── DATASET EXCERPT
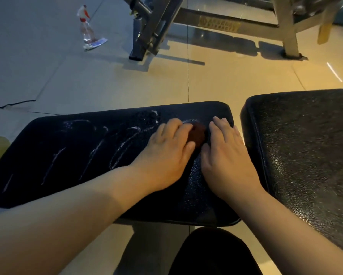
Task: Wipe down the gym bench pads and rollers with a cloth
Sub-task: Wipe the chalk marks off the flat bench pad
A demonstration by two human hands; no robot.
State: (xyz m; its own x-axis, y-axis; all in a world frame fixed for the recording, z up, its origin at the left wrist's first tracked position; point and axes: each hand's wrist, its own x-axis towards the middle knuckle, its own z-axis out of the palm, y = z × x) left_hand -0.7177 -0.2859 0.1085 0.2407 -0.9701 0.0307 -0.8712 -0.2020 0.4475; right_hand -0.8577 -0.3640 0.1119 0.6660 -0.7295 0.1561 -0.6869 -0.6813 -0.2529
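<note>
Soft, light and bunched, the small reddish-brown cloth (198, 133) lies far right on the wet black textured bench pad (67, 155), best held from above as the left hand (167, 149) curls close-set fingers over it, the right hand (227, 155) flat beside it, fingers together

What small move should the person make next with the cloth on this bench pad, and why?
Probably sweep the cloth leftward along the pad. The left hand holds it near the pad's right end, the right hand lies flat beside it, and white wet streaks cross the pad further left, seemingly unwiped.
</note>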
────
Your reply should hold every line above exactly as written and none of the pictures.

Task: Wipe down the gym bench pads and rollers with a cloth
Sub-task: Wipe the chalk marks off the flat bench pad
A demonstration by two human hands; no robot.
State: (xyz m; its own x-axis, y-axis; all in a world frame fixed for the recording, z up, its origin at the left wrist's first tracked position; point and axes: each hand's wrist, its own x-axis towards the middle knuckle, its own z-axis out of the palm, y = z × x) left_hand -0.7177 -0.2859 0.1085 0.2407 -0.9701 0.0307 -0.8712 -0.2020 0.4475; right_hand -0.8577 -0.3640 0.1119 0.6660 -0.7295 0.1561 -0.6869 -0.6813 -0.2529
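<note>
Soft, light and bunched, the small reddish-brown cloth (198, 133) lies far right on the wet black textured bench pad (67, 155), best held from above as the left hand (167, 149) curls close-set fingers over it, the right hand (227, 155) flat beside it, fingers together

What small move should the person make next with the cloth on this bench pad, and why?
Probably sweep the cloth leftward along the pad. The left hand holds it near the pad's right end, the right hand lies flat beside it, and white wet streaks cross the pad further left, seemingly unwiped.
</note>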

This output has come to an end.